Work task:
Look through the entries below, please, and copy every line with the word "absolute".

Material for the task:
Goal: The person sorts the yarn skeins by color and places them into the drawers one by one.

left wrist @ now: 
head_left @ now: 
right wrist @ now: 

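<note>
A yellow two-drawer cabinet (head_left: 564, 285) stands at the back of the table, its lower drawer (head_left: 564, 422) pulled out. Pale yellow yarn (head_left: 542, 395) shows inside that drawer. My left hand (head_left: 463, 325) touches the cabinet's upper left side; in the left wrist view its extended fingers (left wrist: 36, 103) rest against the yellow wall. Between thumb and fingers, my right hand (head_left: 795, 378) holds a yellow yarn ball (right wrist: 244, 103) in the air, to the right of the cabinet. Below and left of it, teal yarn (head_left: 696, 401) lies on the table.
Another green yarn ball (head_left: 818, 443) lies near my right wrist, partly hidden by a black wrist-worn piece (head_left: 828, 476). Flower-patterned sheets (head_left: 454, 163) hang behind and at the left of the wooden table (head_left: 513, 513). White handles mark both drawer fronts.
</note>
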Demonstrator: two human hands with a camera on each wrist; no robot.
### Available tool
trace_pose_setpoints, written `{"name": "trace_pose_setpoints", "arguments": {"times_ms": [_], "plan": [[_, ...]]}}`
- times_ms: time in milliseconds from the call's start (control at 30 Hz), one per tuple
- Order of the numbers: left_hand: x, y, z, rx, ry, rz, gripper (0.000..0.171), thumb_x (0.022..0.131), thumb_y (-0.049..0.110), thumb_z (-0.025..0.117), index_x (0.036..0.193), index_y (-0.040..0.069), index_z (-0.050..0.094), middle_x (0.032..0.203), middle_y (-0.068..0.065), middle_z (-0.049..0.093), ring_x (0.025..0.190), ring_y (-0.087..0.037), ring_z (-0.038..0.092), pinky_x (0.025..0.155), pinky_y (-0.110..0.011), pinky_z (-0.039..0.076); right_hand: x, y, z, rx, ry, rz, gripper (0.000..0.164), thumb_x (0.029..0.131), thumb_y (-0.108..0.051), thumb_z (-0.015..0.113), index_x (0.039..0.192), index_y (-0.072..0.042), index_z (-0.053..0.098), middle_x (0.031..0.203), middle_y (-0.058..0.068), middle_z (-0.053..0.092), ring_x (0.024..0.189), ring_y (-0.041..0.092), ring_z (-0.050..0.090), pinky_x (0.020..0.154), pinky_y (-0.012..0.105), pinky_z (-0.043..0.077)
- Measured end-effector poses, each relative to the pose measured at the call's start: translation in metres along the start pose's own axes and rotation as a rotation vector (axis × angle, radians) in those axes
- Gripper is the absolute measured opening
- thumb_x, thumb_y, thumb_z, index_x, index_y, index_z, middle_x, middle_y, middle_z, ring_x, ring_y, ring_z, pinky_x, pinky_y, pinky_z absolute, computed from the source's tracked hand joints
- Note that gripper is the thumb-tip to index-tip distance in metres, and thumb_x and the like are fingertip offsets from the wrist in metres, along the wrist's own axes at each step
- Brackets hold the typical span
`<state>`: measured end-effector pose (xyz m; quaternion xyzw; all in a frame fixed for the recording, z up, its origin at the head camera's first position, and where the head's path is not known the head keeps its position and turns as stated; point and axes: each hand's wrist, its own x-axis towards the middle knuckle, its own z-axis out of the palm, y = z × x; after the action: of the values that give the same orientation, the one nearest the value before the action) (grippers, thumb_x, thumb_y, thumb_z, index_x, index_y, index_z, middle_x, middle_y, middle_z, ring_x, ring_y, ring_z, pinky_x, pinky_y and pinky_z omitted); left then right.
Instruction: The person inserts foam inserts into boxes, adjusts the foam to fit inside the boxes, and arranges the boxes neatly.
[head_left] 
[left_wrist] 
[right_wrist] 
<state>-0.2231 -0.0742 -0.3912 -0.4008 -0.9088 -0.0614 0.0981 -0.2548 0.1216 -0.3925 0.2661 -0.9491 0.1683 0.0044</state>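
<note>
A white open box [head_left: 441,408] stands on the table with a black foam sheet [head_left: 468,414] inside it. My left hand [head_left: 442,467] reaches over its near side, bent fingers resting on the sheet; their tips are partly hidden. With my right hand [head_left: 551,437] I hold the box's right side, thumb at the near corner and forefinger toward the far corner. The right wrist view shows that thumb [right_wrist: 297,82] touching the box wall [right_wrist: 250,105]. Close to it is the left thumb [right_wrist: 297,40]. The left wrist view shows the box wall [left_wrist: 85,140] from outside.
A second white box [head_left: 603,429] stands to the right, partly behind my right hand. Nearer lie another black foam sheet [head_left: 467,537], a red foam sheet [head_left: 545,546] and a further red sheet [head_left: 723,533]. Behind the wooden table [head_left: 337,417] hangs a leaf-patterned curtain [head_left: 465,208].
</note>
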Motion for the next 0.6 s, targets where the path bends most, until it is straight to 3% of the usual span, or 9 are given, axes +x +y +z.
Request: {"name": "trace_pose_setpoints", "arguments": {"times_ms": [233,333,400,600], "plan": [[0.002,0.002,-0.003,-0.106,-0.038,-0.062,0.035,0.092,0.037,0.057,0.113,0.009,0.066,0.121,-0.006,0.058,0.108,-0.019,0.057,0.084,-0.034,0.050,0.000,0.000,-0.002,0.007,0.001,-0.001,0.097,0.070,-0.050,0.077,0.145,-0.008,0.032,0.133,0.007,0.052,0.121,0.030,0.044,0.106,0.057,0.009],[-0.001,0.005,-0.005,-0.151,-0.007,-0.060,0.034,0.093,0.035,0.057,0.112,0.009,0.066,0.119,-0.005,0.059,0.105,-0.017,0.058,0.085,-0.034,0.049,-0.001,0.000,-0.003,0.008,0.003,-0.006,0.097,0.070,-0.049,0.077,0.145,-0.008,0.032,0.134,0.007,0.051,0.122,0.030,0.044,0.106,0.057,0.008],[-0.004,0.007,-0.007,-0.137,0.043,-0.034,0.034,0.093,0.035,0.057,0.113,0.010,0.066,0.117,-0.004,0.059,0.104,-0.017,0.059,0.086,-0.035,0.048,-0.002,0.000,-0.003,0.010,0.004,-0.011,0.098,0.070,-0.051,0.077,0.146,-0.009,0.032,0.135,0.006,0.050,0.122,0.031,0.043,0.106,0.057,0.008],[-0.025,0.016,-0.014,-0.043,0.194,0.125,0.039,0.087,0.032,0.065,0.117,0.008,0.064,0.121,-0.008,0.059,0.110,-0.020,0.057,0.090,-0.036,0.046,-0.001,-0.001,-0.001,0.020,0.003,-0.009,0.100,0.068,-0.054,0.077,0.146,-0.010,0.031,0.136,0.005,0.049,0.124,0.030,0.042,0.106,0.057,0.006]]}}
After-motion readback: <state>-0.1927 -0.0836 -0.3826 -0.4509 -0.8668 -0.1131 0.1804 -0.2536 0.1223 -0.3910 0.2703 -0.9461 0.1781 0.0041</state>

Solution for this exercise:
- Gripper is the absolute measured opening
- thumb_x, thumb_y, thumb_z, index_x, index_y, index_z, middle_x, middle_y, middle_z, ring_x, ring_y, ring_z, pinky_x, pinky_y, pinky_z absolute, computed from the source's tracked hand joints

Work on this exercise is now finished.